掛川城の天守。4階の望楼が小さいのは初期の天守閣の特徴だ
1590(天正18)年、小田原城に籠城していた北条氏直が降伏し、豊臣秀吉の天下統一が実現する。同年、秀吉は信頼を寄せる一豊を掛川に配し、関東に転封した家康に睨みをきかせる。一豊は掛川5万石の城主と出世するのだ。10年間という、一豊自身が最も長い期間城主として過ごした掛川は、城割(城の設計)はもちろん城下町の町割りまで一豊の考えが取り入れられている。現在の掛川城は平成6年に、日本初の本格木造天守として高知城を参考に復元されたもの。どうして高知城を参考にしたのかといえば、高知城は石高の割に小ちんまりとした天守で、掛川城の建築技法をそのまま踏襲したのではと推測されているからだ。

復元された掛川城大手門(一の門)。奥に見えるのが大手門番所
天守閣から東南に250m行った場所にあるのが大手門。掛川城の正面玄関にあたる門で、これも天守閣同様、一豊が建築を命じたもの。長らく場所が定かでなかったが発掘調査で、全貌が判明、復元されている。門の北側には江戸末期の建築物である大手門番所が保存されている。城内に出入りする人を監視した役人の詰所で、現存するのは全国的にも珍しい。

見逃してしまいそうな小さな稲荷だが一豊の気持ちが込められている
一豊が掛川城を大修築する際に、伏見稲荷を大手郭と大手厩の鎮守として勧請したのが三光稲荷。三光とは、太陽、月、星のこと。1336(延元元)年、後醍醐天皇が京から吉野へ御幸する際に、闇夜で難渋したところ、伏見稲荷の社前で祈ったところ、三光に助けられという故事がある。実は新宿(内藤新宿)の鎮守社である花園神社ももとは三光神社。戦国時代から江戸初期には多くの大名が伏見稲荷を勧請したというわけだ。

1847(弘化4)年の再建である山門は東海道に面している
1600(慶長5)年、会津の上杉討伐に向かう家康を一豊が煎茶で接待したのが、掛川の郊外、旧東海道・佐夜の中山(小夜の中山=さよのなかやま)にある久延寺。一豊がこの数日後、石田三成が佐和山城にて打倒家康を盟友・大谷吉継に打ち明けているからまさに煎茶1杯で一豊の将来が決まる大事な時間だったに違いない。NHK大河ドラマ『功名が辻』では、千代が一豊に家康方につくことを強く勧めた結果という描き方をしている。

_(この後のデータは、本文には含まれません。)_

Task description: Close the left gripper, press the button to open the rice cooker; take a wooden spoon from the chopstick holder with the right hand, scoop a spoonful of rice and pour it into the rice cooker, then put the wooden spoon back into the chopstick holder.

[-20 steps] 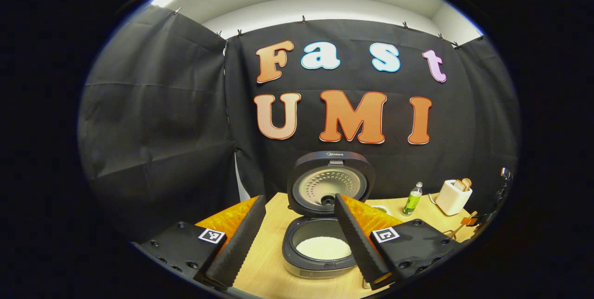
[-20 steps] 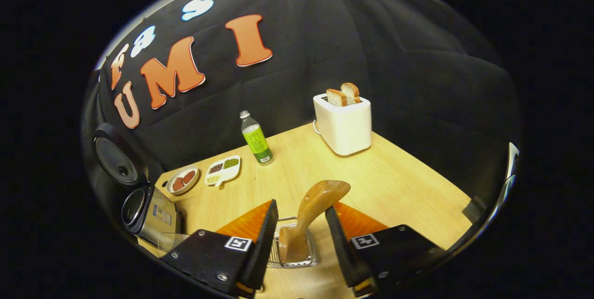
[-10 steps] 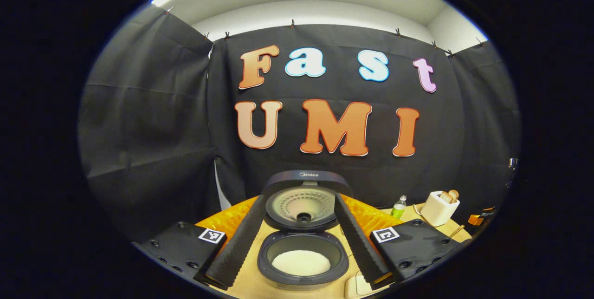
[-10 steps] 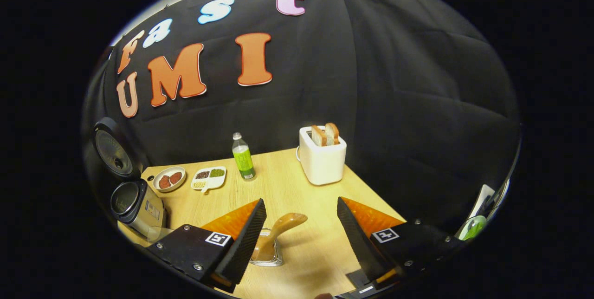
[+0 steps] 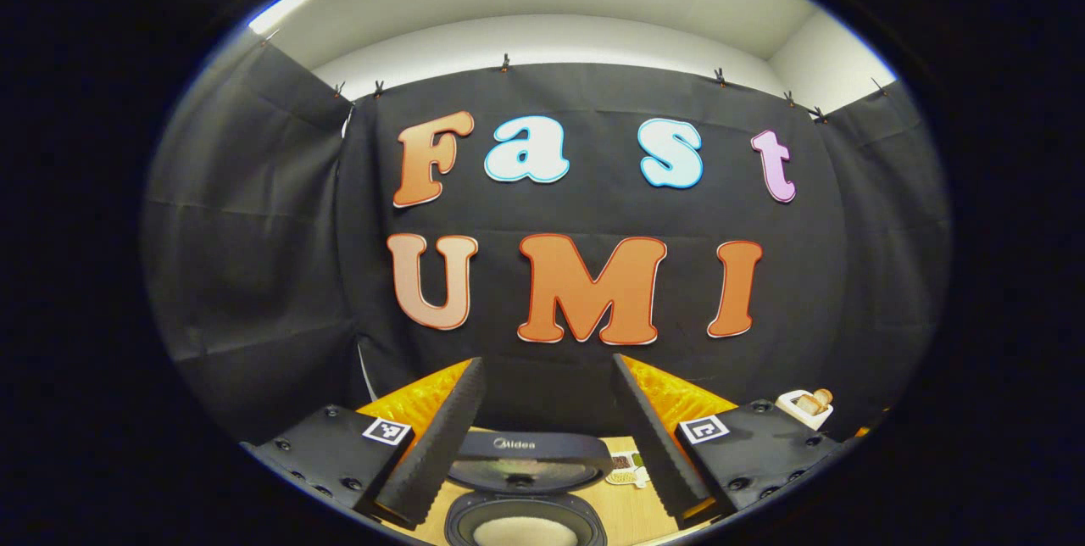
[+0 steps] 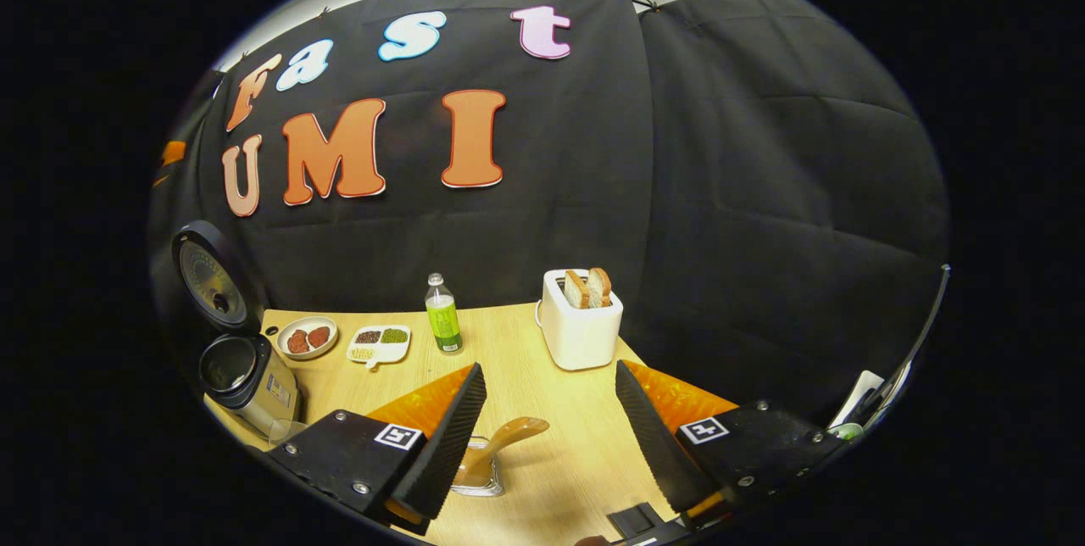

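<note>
Spoon (image 6: pixel 500 444) rests bowl-up in holder (image 6: pixel 476 478) on table (image 6: pixel 542 342), task apparently complete. Right gripper (image 6: pixel 547 436) spread wide, empty, above it. Left gripper (image 5: pixel 542 436) likewise agape, facing cooker (image 5: pixel 525 512), lid up, rice inside.

Both views are evenly bright and sharp at the centre. In the left gripper view a ceiling light (image 5: pixel 277 9) glares at top left. Fisheye distortion bends the edges. The wooden spoon (image 6: pixel 496 449) casts a soft shadow on the table (image 6: pixel 525 359).
</note>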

島田宿の大井川川越遺跡。東海道沿いに川会所などが並び往時の雰囲気が残されている
掛川が江戸に睨みをきかせる地というのは、単に東海道の真ん中に位置するというだけではない。掛川から佐夜の中山を越え、牧之原台地から金谷坂を下ると金谷に出るが、その先に横たわるのが大井川。「箱根は八里は馬でも越すが、越すに越されぬ大井川」(『箱根馬子唄』)と唄ったのは箱根の馬子たち。馬子とは馬を引いて馬の背で荷物を運ぶ馬方のこと。小田原〜三島間の箱根八里は東海道の難所といわれたが、その箱根八里は、大井川よりもましだよと馬子たちは唄ったわけだ。大井川の両岸にある島田宿と金谷宿は、江戸時代、大井川の川止めで栄えた宿場町。川越えの困難さは想像以上で、増水による川止めの最長記録はなんと28日にも及んでいる。つまり、掛川はこの天然の要害を東に配していたわけだ。

家康最後の陣跡は、陣場野という地名になって残っている
徳川家康が上杉征伐のために伏見城を出陣したのは1600(慶長5)年、6月18日。掛川に到着するのは6月24日のこと。佐夜の中山で一豊の饗応を受けた後、その日は島田に宿泊。翌日は鞠子(丸子=まりこ)で中村一氏の饗応を受け興津の清見寺に宿泊している。その後、鎌倉の鶴岡八幡宮で戦勝祈願の後、有名な「小山評定」は、7月25日。ここで石田三成の挙兵に対抗し反転して、諸将を上方に向かわせることを表明する。NHK大河ドラマ『功名が辻』では、ここで一豊は掛川城の明け渡しを家康に提言し、忠義を示している。